What is being asked: Check each line of the records below and collect those holding "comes".

Excerpts from a dataset
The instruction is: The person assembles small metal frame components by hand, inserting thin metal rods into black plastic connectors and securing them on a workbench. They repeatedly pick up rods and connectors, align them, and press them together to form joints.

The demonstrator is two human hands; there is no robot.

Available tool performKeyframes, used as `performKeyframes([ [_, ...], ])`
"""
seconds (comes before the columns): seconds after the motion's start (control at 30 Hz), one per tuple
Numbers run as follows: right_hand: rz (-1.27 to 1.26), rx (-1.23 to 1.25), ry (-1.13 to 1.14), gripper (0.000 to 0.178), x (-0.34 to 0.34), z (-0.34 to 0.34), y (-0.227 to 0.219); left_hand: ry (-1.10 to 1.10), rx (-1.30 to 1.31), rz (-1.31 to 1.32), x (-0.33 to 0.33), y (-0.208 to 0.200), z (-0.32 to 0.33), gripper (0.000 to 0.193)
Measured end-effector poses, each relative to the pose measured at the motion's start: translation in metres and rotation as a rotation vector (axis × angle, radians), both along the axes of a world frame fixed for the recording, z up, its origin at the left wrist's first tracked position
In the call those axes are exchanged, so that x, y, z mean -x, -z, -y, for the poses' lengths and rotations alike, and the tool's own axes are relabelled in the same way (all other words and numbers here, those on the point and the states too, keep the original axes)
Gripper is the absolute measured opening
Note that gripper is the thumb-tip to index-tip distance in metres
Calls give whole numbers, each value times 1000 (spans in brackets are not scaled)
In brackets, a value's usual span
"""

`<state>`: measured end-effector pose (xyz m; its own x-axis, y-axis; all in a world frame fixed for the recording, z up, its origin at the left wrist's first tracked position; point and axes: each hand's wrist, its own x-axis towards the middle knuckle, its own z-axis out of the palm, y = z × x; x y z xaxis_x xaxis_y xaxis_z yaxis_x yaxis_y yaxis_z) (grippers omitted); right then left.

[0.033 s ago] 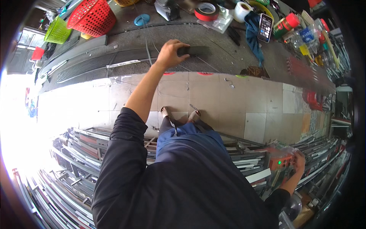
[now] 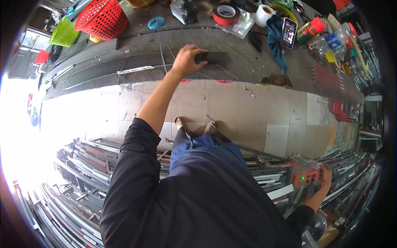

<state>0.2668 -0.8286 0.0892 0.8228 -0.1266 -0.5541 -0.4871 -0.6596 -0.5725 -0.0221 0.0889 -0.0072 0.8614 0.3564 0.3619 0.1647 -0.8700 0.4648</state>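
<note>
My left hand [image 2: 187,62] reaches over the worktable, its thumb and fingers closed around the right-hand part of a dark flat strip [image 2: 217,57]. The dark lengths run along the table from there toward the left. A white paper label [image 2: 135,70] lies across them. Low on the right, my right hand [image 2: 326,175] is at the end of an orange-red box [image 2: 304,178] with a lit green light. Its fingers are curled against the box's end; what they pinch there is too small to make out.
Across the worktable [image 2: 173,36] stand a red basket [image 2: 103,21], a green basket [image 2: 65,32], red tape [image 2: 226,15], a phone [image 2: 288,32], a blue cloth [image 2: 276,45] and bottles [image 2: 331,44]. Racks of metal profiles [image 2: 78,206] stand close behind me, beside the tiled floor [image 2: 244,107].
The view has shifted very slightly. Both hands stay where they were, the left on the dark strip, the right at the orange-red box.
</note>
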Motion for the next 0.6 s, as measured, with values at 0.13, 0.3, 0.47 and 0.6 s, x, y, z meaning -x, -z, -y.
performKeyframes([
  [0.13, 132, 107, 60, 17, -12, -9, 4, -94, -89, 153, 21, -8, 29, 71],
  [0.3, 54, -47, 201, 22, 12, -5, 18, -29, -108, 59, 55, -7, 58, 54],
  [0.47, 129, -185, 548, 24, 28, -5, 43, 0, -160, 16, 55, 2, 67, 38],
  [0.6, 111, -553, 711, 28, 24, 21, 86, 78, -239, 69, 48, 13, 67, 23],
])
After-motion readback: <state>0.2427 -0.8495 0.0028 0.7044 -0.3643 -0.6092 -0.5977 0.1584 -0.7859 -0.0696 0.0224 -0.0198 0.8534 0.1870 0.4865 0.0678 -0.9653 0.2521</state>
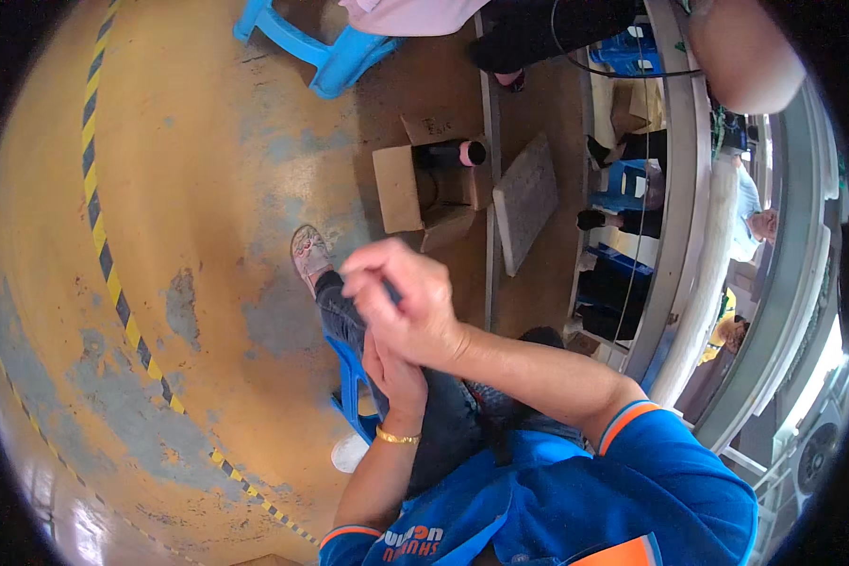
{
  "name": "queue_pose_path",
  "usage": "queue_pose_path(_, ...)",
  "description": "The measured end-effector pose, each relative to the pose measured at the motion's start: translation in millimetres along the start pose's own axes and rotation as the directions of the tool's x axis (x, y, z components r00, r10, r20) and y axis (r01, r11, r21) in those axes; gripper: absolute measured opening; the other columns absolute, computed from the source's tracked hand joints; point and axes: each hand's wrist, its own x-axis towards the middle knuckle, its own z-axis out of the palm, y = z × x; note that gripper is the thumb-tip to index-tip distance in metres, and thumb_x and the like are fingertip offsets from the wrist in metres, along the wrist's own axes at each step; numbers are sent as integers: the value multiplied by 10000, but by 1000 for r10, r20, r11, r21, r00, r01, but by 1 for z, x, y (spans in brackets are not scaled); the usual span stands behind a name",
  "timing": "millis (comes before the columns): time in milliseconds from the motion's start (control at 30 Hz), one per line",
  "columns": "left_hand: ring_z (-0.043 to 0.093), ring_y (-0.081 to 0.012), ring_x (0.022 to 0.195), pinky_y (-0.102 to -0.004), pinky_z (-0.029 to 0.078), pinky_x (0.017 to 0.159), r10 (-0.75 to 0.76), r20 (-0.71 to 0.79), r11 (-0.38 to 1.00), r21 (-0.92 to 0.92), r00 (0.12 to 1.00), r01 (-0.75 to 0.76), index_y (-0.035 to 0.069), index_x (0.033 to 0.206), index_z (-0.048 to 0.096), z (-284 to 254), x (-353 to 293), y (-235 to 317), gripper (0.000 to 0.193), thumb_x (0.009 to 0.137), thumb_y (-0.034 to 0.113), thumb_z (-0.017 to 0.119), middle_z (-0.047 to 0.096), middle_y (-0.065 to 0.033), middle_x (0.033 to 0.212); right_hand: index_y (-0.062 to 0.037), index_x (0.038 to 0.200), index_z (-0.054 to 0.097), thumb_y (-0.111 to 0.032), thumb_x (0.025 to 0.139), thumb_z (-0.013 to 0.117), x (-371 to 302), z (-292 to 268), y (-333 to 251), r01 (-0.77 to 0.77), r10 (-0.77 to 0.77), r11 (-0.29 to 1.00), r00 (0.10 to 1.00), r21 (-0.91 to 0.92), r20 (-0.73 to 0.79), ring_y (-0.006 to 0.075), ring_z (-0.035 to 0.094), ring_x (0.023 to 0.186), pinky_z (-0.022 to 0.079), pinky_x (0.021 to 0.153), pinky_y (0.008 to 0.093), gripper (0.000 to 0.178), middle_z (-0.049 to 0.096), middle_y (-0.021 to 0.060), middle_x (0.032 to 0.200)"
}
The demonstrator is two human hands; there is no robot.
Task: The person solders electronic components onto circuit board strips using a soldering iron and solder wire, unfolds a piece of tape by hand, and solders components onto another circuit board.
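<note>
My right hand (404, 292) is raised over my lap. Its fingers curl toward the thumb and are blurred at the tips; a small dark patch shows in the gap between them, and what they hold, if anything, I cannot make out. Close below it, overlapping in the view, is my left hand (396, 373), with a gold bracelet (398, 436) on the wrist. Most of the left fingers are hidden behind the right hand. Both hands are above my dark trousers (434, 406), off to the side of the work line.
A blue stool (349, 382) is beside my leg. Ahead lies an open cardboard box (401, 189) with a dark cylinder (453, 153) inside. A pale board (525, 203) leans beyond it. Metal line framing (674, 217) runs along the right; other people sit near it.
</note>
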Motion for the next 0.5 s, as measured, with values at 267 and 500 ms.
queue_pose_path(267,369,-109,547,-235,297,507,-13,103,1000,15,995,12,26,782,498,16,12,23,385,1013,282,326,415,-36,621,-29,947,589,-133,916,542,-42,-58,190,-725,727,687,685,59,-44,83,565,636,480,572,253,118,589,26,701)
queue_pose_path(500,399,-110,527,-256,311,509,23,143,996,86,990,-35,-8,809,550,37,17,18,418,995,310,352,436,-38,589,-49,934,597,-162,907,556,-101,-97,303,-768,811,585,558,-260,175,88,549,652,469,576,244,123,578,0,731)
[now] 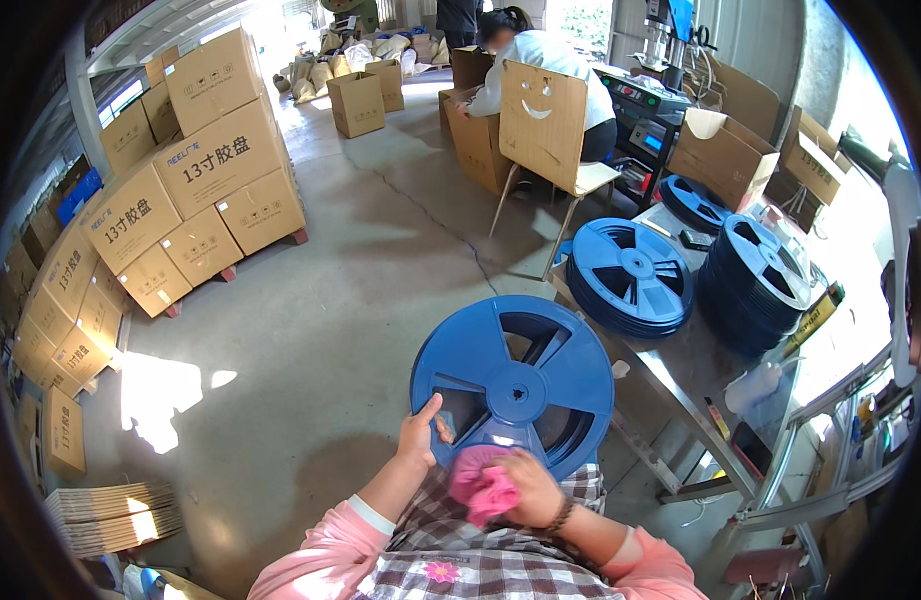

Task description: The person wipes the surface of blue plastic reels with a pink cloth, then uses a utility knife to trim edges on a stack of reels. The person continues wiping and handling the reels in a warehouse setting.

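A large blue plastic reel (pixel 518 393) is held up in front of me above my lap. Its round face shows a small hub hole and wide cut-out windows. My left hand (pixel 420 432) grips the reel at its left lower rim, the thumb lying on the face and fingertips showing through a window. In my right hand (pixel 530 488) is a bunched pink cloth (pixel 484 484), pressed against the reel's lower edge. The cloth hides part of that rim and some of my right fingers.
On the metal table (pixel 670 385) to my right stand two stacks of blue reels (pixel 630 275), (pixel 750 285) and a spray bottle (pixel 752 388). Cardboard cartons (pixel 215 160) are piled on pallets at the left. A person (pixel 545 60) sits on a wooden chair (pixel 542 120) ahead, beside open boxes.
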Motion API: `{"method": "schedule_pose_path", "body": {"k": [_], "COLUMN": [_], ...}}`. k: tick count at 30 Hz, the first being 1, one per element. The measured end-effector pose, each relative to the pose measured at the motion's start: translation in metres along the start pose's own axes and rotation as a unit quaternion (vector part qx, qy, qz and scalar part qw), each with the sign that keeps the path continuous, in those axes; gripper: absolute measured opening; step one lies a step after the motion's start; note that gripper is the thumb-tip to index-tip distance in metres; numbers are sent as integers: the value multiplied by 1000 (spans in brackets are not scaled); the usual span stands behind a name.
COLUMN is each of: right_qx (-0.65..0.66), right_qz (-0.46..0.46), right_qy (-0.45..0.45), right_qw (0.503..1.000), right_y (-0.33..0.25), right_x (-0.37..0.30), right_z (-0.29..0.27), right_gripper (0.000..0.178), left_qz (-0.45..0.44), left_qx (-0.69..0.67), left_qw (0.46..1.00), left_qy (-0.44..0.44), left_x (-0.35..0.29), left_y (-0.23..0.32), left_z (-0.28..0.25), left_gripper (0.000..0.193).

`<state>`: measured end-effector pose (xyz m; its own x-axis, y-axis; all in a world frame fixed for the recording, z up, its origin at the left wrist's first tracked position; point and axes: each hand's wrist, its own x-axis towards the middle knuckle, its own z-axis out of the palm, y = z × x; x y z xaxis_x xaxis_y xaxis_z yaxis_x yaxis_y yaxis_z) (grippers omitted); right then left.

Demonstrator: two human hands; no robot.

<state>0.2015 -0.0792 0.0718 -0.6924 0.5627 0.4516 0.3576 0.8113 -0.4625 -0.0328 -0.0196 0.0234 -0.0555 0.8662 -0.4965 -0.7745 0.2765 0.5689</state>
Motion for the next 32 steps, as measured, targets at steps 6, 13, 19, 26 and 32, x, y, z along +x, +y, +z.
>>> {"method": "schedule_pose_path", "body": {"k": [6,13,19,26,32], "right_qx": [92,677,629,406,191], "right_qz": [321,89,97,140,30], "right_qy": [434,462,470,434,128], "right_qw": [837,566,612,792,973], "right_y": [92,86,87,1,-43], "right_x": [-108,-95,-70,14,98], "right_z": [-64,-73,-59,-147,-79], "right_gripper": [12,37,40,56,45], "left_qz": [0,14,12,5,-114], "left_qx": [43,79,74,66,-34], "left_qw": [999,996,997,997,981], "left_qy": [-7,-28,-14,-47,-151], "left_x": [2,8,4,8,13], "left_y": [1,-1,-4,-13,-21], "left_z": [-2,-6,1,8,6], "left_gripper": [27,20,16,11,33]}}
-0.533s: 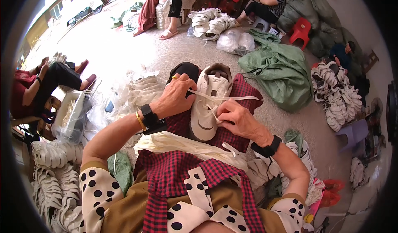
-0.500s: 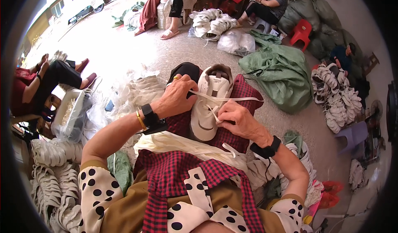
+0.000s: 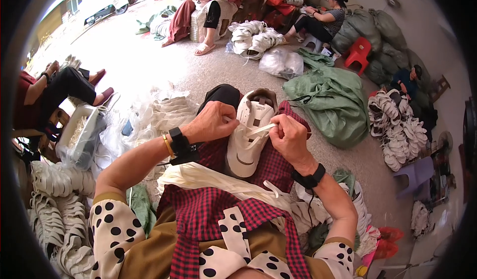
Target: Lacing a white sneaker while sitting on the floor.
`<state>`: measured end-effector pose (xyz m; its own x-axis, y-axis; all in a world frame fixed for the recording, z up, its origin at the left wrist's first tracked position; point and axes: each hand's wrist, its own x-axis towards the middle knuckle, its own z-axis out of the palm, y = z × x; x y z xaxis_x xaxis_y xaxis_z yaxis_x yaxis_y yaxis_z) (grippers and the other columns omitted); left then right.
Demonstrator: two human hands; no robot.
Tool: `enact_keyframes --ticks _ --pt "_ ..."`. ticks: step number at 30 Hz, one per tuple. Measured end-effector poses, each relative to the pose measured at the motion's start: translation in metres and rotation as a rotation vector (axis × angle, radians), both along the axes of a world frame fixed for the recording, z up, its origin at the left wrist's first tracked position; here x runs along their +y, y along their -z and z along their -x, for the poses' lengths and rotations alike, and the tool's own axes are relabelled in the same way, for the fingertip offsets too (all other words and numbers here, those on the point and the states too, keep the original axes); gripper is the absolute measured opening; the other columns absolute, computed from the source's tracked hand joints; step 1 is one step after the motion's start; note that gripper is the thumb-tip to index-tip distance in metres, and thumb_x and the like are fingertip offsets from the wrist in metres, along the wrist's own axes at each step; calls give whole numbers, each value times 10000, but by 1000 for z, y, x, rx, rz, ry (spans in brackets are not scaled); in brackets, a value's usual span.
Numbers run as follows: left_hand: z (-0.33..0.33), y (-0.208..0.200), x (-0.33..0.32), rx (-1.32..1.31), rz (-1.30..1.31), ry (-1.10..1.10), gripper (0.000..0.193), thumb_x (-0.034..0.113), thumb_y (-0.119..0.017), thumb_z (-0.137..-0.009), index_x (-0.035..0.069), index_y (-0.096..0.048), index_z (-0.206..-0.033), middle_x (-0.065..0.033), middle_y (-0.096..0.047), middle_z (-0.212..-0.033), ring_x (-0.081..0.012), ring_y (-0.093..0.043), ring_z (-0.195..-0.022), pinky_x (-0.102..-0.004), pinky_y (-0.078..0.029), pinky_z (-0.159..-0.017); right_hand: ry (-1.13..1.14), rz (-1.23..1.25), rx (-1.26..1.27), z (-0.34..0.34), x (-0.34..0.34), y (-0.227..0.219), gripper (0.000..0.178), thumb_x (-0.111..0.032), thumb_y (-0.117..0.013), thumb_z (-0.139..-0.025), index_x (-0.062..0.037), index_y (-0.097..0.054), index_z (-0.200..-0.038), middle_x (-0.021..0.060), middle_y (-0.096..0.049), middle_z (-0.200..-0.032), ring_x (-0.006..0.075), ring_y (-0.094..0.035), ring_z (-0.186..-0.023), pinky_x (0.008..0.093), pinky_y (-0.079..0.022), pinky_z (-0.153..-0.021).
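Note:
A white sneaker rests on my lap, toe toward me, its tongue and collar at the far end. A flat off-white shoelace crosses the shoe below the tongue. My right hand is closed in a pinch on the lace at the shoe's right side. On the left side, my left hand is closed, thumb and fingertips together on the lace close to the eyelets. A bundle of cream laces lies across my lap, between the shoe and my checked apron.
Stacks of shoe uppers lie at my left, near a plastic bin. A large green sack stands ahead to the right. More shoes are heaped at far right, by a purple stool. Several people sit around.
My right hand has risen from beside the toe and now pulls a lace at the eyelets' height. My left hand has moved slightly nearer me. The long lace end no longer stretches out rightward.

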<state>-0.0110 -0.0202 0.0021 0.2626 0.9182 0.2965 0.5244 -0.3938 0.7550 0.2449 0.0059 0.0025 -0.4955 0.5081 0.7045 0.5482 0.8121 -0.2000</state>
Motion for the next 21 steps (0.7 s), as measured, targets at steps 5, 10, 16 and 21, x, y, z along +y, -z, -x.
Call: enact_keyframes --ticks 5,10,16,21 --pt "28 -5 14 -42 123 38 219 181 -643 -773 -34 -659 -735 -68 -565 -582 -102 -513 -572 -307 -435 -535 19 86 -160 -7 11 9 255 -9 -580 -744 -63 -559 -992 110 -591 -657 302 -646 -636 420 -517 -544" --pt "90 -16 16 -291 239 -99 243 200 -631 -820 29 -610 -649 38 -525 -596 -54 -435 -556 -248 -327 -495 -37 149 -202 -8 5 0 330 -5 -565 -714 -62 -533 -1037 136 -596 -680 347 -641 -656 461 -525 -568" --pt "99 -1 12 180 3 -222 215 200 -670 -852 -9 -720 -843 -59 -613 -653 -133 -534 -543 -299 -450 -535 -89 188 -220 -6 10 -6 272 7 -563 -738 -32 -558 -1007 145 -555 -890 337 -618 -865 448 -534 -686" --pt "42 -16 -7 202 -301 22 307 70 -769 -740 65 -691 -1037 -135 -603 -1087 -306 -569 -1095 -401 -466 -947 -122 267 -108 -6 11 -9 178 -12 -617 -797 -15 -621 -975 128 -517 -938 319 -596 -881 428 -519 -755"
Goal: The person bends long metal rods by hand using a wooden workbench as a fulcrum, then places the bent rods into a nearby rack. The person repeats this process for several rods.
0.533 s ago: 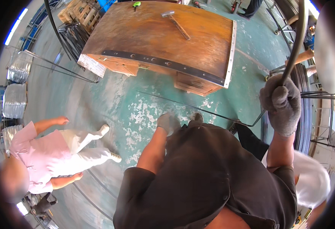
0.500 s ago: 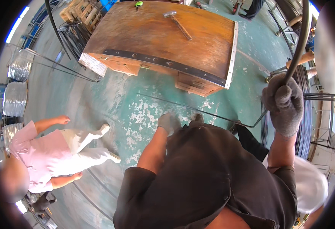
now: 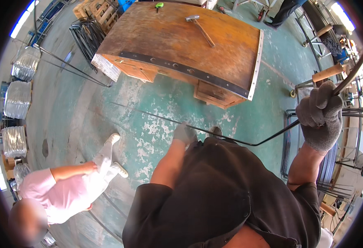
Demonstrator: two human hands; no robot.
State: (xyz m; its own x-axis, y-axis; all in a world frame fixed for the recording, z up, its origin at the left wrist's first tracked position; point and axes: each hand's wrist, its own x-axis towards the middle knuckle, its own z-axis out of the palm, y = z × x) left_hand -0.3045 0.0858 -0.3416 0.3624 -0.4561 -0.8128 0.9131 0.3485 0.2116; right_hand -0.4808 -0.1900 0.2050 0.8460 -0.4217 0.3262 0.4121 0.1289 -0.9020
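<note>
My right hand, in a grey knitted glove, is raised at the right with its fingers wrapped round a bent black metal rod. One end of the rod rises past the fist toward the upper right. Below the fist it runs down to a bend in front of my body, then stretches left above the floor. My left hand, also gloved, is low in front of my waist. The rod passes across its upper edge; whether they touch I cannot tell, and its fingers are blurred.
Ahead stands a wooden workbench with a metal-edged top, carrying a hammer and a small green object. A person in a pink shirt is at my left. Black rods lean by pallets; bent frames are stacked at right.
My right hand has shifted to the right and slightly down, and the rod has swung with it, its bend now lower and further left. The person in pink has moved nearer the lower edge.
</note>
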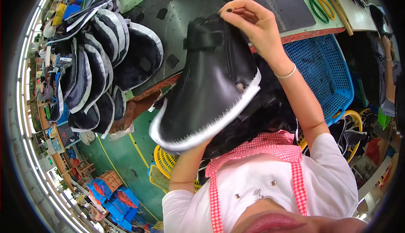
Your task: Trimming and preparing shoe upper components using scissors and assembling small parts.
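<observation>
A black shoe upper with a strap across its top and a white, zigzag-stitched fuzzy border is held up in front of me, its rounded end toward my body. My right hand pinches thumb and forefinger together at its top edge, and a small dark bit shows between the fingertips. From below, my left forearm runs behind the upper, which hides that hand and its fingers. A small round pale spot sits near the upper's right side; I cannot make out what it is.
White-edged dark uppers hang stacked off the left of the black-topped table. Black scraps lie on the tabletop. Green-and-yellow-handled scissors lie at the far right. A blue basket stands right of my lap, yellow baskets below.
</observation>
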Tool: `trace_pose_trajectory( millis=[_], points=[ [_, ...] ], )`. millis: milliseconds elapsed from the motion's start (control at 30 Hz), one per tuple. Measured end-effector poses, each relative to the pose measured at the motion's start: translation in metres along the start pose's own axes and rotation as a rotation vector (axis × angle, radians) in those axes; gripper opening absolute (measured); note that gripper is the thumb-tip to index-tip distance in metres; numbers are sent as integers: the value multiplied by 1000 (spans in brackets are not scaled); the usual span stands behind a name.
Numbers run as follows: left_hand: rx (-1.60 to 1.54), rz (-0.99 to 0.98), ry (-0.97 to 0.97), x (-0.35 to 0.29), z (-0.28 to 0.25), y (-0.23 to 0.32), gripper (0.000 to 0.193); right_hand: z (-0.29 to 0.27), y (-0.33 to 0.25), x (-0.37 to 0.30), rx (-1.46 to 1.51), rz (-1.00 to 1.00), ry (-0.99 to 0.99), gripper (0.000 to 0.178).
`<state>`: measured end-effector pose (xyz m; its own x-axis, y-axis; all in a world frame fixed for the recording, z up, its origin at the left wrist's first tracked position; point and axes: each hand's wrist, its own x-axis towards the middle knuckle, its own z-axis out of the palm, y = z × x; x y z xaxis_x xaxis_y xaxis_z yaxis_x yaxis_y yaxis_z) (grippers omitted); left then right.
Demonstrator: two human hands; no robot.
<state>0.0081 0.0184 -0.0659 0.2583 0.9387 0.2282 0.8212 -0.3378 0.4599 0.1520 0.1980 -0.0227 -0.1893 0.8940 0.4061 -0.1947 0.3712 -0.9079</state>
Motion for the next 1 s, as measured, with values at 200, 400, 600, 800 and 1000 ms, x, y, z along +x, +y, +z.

Solution to this exercise:
seconds (comes before the columns): seconds after the motion's start (control at 30 Hz), one per tuple
  "timing": "millis (comes before the columns): time in milliseconds from the motion's start (control at 30 Hz), one per line",

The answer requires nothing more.